• **YOUR ASSIGNMENT**:
For the material that follows, return exactly the lines from the one with "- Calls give" through the one with "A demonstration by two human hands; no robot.", both ends included.
• • •
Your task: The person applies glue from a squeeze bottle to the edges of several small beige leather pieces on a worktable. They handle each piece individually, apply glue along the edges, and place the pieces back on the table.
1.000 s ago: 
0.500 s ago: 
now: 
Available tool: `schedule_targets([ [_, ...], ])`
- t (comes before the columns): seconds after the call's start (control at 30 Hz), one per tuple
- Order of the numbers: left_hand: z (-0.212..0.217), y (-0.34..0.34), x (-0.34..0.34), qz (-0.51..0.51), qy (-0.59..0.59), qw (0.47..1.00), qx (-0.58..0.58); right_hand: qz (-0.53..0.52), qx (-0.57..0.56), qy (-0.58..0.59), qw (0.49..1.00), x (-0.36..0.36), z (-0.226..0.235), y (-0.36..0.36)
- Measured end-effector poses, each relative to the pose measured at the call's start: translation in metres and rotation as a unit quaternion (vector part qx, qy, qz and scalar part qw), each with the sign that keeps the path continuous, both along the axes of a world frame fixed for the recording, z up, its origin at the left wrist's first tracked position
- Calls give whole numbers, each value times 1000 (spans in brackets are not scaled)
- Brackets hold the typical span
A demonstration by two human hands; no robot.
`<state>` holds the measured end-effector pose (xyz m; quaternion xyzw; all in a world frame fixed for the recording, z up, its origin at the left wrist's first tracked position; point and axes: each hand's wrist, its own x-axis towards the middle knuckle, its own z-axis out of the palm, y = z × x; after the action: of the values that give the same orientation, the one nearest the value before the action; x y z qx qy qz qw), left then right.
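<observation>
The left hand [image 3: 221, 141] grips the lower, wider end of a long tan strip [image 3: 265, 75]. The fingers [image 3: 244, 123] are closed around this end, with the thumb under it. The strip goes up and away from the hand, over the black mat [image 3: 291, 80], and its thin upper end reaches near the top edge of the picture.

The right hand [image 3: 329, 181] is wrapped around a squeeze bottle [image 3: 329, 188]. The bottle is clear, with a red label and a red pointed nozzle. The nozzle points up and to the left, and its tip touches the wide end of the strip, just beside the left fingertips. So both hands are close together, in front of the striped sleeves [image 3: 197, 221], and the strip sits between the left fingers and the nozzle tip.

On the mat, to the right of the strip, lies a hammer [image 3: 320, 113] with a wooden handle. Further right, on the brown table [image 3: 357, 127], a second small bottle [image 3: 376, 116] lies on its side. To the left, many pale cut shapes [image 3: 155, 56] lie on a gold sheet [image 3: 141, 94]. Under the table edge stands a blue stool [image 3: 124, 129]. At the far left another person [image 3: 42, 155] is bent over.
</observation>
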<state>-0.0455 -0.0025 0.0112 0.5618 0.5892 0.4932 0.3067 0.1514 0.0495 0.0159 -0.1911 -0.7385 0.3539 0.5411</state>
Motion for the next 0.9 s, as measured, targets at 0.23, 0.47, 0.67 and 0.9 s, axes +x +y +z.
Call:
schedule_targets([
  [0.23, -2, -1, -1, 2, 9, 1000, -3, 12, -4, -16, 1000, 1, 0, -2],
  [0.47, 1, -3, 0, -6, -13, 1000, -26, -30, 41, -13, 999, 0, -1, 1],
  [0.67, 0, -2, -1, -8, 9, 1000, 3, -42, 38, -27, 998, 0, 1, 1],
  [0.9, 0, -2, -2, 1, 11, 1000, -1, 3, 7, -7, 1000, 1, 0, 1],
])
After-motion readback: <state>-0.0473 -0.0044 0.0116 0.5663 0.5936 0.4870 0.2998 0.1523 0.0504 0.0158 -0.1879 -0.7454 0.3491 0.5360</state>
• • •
• **FINISHED EXERCISE**:
- Calls give whole numbers, each value times 1000 (spans in brackets are not scaled)
- Brackets hold the typical span
A demonstration by two human hands; no robot.

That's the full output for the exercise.